UI stage manager and sound designer Taylor Jackson said seeing these new ideas come to life felt exciting.

“As grad students, we are expected to explore and try new things, but being grad students while also navigating a pandemic calls for extra innovation and creativity,” Jackson said. “I’m thrilled to be working with artists that recognize and respect that balance and want to push boundaries and question, ‘What is a play?’ and ‘How do we as artists and audience members come to realize and engage with it?’”

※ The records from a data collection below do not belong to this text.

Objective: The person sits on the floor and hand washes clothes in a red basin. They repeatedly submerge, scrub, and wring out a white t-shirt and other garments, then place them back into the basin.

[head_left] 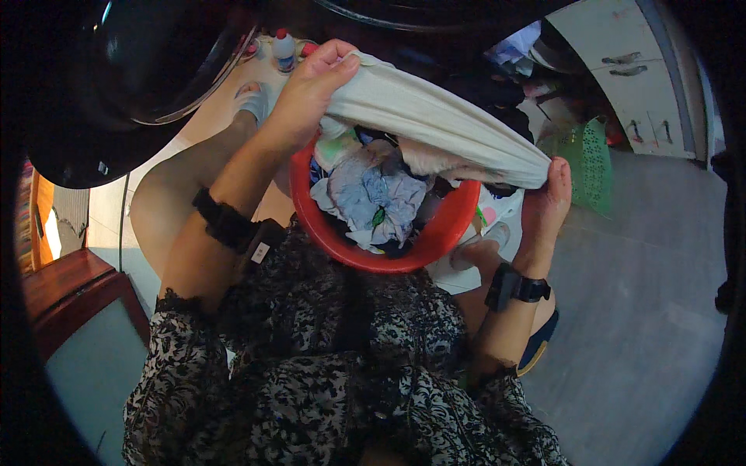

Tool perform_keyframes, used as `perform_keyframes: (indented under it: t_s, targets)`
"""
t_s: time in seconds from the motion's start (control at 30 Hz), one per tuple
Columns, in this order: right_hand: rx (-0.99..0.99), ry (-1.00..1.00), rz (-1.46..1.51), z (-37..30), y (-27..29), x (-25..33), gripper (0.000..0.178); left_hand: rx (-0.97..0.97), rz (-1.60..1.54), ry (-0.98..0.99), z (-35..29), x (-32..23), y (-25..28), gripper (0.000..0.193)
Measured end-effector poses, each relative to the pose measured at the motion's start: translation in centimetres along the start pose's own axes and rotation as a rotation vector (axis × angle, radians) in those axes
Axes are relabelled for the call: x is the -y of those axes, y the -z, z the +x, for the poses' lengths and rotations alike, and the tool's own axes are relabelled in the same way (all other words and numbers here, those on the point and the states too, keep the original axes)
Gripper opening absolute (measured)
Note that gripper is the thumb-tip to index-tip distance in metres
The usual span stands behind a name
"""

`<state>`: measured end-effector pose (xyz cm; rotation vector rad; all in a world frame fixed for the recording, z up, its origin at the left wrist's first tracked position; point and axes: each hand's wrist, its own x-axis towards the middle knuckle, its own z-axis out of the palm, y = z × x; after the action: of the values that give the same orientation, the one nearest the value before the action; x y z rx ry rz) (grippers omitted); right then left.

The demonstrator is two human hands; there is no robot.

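A cream-white piece of cloth (435, 109) is stretched taut between my hands, over the far side of a red basin (342, 252). My left hand (326, 70) is closed on its upper left end, thumb on top. Lower and to the right, my right hand (555, 185) grips the other end, its fingers partly behind the fabric. Crumpled laundry lies in the basin, with a light blue-grey garment (365, 190) uppermost. Part of the white cloth hangs down toward the pile and hides the basin's far rim. The basin sits between my legs.
A white bottle with a red cap (284, 50) stands on the floor beyond my left foot. At the right are a green perforated basket (587, 163) and a white cabinet (622, 70). A shiny black rounded object (155, 62) fills the upper left, above a reddish wooden chair (74, 279).
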<state>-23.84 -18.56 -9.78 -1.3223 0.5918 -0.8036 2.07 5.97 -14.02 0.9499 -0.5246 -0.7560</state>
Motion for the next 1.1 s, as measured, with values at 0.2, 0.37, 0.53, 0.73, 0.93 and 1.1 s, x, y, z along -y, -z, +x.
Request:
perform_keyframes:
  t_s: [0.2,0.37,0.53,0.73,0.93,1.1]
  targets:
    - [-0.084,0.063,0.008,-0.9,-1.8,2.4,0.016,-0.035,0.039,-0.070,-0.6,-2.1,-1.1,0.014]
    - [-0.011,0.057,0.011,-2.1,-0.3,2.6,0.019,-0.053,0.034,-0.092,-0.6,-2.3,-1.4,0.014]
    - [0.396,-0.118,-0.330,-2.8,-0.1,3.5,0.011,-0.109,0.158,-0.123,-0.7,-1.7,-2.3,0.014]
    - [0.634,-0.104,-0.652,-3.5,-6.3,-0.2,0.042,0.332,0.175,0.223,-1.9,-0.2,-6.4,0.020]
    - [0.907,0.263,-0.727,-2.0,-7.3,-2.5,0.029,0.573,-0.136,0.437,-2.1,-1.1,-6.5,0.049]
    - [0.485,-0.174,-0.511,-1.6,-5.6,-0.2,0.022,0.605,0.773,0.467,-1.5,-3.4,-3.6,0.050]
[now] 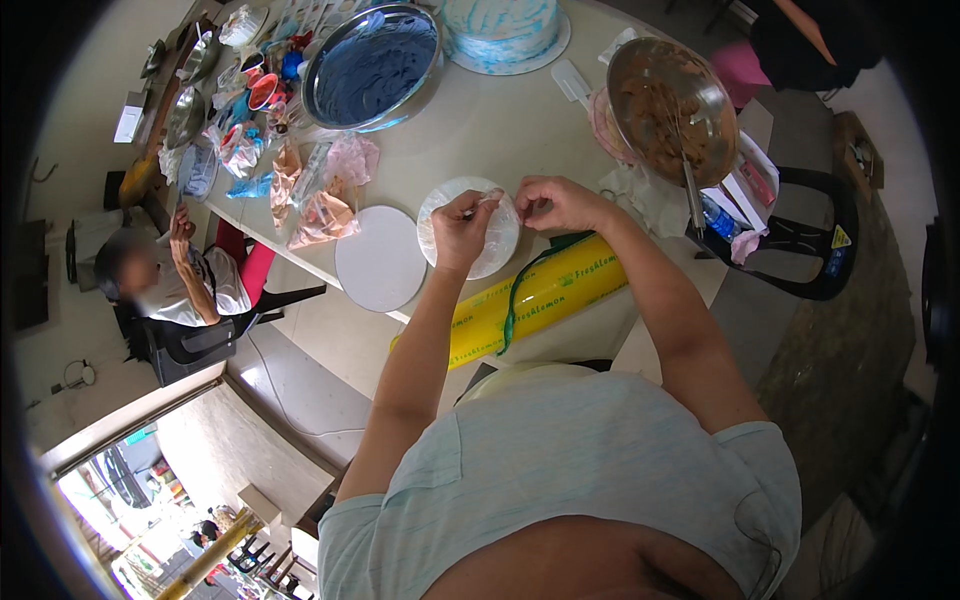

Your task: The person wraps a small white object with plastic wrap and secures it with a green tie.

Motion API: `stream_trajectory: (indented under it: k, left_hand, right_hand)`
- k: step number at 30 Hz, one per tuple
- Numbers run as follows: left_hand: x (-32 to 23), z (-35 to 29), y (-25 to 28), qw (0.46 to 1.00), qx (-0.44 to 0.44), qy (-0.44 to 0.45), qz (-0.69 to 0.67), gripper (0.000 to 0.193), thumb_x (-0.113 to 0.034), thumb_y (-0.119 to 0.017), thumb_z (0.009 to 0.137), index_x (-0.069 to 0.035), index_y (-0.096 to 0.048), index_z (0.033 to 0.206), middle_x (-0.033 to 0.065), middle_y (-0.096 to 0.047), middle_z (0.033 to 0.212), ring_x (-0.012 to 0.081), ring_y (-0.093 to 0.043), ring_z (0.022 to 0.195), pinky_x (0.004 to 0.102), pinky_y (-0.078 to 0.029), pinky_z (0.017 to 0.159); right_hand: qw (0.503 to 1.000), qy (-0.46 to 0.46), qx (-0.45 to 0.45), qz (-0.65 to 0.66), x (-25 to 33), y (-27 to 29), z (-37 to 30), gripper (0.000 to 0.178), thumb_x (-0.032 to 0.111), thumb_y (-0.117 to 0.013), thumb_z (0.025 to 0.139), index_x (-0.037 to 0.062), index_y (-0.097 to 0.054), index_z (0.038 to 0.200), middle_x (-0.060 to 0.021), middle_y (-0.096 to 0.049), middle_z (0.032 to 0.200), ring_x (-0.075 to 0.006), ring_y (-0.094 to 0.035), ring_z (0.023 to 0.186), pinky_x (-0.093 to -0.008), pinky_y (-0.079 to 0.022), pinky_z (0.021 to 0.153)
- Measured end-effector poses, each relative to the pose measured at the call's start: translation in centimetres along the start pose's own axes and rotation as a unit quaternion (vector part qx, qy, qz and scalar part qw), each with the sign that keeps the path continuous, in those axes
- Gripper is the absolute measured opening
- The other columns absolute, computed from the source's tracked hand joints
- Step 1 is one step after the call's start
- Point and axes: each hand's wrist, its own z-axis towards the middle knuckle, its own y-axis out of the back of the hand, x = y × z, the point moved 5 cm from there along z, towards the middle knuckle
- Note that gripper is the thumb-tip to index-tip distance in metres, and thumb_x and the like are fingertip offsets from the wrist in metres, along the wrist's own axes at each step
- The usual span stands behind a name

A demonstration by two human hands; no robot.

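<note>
Table: pale (430, 145); blue bowl (433, 80), cake (500, 35) and brown bowl (722, 110) beyond the hands.
Room: seated person (215, 275) left, black chair (822, 240) right.
Left hand (463, 228): fingertips pinched over the white disc (487, 255); anything between them is too small to tell.
Right hand (562, 204): pinched narrow at the disc's right rim; contents unclear.
Edges: grey disc (380, 258) at the table's near-left edge.
Open room: tabletop between white disc and cake.
</note>
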Motion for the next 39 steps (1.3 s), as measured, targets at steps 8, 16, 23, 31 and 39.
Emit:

Collins said as these opportunities arise to expand and diversify the forms theater, they could be able to invite different voices that might not otherwise be engaged.

“Not everyone’s going to necessarily be interested in staging a play on a stage or going to see a work like that,” Collins said. “And I think that in a time where we’re looking at how to expand and diversify our audiences and our artists and whose stories get told and what kind of stories get told, that the more we’re able to loosen our are definitions of the shape and form that theater is allowed to take; the more we’re able to actually do that mission any kind of justice.”

“An Unsettled Body” will be available on the Theatre Department’s YouTube channel from Feb. 20 to Feb. 26. Additional information about viewing the production is available on the department’s website. Geragotelis said he hopes for people to watch with an open heart and a sense of curiosity.

“Our experience – hopefully, if it’s working correctly – our experience is disrupted and disjunctive and disconnected in ways that feel important,” Geragotelis said. “I hope people sort of approach that with a sense of curiosity and interest and eagerness to sort of, to maybe not always know what’s happening or how things are accumulating; trusting that it will, that everything that you see and interact with and make meaning out of does end up mattering by the time you finish the experience.”